User:Vin-ivar/proposal

From Apertium
Jump to navigation Jump to search

Name: Vinit Ravishankar

Email: vinit.ravishankar@gmail.com

IRC: vin-ivar

Why is it that you are interested in machine translation?

I’m natively trilingual. Languages are fun, computers are fun - the combination, multilingual stuff, is more fun than the sum of its parts. Machine translation is especially fun because it also involves dealing with interesting humans quite a bit.

Why is it that you are interested in Apertium? Well-resourced languages can be boring, and not have much room for contribution. Rule-based MT is more linguisticky and falls in a more “happy” zone between CS and linguistics than statistical methods do. RBMT is also more useful to me from a pragmatic perspective; one of my native languages (Marathi) is utter rubbish with statistical methods.

Which of the published tasks are you interested in? What do you plan to do? Interfaces between Apertium and Universal Dependencies (UD). I plan to create a suite of tools, scripts and modifications to UD parsers to allow Apertium to use UD data, and UD to use Apertium information more easily; this can be built on for research on improving parsing (for UD), or used to improve translation (for Apertium).

Why should Google and Apertium sponsor it? Google ought to sponsor it because dependencies are really useful, and the next “big thing”. Google Translate also has a bit of a focus on better-resourced languages; Apertium and UD are both a lot more accepting of moderately resourced and underresourced languages than Google’s systems are. The Universal Dependencies project itself is a fantastic collaboration and standards-setting community that makes it so much easier for linguists/nerds to hack on treebanks for underresourced languages. Apertium has always had a focus on underresourced languages. All of this is open source. Throwing money at this means Google doesn’t need to throw money at Google engineers.

Apertium ought to sponsor because it can be awfully useful for Apertium to use resources like UD all over the place. UD is a potential path to a solution for reordering long-distance constituents. UD parse trees have a tonne of information that can be used for different stuff, like lexical selection. Further, integrating Apertium within UD and publishing research on aiding parsing with Apertium generates a) research and b) exposure for Apertium.

Work plan

Bonding period: get used to UDPipe’s code.

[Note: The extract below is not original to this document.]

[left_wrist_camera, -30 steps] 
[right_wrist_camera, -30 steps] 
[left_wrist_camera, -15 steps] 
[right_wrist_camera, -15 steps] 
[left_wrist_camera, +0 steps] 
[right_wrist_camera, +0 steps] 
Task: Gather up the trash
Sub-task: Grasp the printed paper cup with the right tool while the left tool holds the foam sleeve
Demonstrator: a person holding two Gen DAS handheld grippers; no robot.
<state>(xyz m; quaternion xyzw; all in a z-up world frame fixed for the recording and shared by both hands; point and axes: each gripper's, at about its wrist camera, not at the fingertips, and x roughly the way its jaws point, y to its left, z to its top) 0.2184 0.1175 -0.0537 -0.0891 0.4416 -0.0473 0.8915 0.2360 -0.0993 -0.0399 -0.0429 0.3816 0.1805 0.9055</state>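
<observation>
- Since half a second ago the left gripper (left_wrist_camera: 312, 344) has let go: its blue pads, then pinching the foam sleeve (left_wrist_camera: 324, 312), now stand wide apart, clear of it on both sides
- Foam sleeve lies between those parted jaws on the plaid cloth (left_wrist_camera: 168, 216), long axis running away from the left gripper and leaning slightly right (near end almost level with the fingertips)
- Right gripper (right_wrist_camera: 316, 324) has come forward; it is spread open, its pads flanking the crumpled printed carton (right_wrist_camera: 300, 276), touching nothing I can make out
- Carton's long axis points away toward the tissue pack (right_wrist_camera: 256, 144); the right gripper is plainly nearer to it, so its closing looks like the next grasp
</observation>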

Week 1: morphological feature conversion

Whilst mapping Apertium POS tags to UD's UPOSTAGs is fairly simple, converting morph features is a lot more annoying (and not completely doable). Use feature embeddings? HMMs? Evaluate approaches and pick one.

Week 2: build on week one.

Converting morph features: finish off week 1, implement the whole thing, test on multiple languages.

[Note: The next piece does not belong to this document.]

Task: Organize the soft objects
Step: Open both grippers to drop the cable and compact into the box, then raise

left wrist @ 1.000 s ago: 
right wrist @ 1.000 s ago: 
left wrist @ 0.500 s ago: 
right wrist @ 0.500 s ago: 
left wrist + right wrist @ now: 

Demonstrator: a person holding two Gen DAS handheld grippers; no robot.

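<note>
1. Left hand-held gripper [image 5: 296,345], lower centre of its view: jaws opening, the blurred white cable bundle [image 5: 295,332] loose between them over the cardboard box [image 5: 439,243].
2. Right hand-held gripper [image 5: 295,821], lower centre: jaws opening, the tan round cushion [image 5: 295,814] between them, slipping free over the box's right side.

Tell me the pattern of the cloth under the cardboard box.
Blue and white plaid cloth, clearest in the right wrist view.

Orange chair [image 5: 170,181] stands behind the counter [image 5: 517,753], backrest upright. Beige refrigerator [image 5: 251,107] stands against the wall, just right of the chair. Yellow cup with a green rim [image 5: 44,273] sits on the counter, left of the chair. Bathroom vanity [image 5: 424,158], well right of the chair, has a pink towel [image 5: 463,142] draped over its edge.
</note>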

Week 3: allow stealing Apertium data

Based on the paper Fran and I did on parsing underresourced treebanks using Apertium to compensate - modify UDPipe (and MaltParser w/ MaltOptimizer maybe) to read ATT files, and add information to the MISC column/replace existing columns, for use as features where necessary. eg: `udpipe --train --transducer apertium-es.att --method replace --col 2`, or `udpipe --train --transducer apertium-es.att --method add --col 3` (appends).

Week 4: soft constraints - 1

If UDPipe has a lemmatisation or a POS tag with a probability less than a threshold value, use Apertium's solution instead. Annoyances: hacking UDPipe to figure out the softmax bit. Add this as a mode to a UDPipe fork, eg. `udpipe --tag --threshold 0.8 --tagger ../apertium-swe/`. Also allow UDPipe to integrate other popular tokenisers (eg. the Stanford word segmenter).

---

Deliverable #1 - scripts to quickly convert a massive HFST format block to CONLL-U, along with converting morph features/POS tags. UDPipe branch that can read ATT and use it, and a soft constraint modification that allows overriding UDPipe if Apertium is better.

---

Week 5: writing wrappers:

(Complete stuff from week 6.) It can be annoying trying to evaluate a hypothesis with multiple parsers because you have to get used to all their idiosyncrasies. For instance, to evaluate MaltParser, you either need to use MaltEval, or create a parsed treebank and evaluate it yourself. UDPipe is nicer and does it automatically. This involves writing a "wrapper" that allows you to be blind to the underlying implementation; you supply it whatever you need to supply it, give it arguments, and get parses or evaluations. Important: this does _not_ do anything except provide a unified "language" for _calling_ parsers, and evaluations. No format conversions, no fixes that belong upstream: all it does is not make you have to learn a dozen different command formats for a dozen different parsers by hiding the underlying implementations. Parsers that are to be included in the wrapper must meet a set of necessary conditions to be included, such as support for CONLL-U.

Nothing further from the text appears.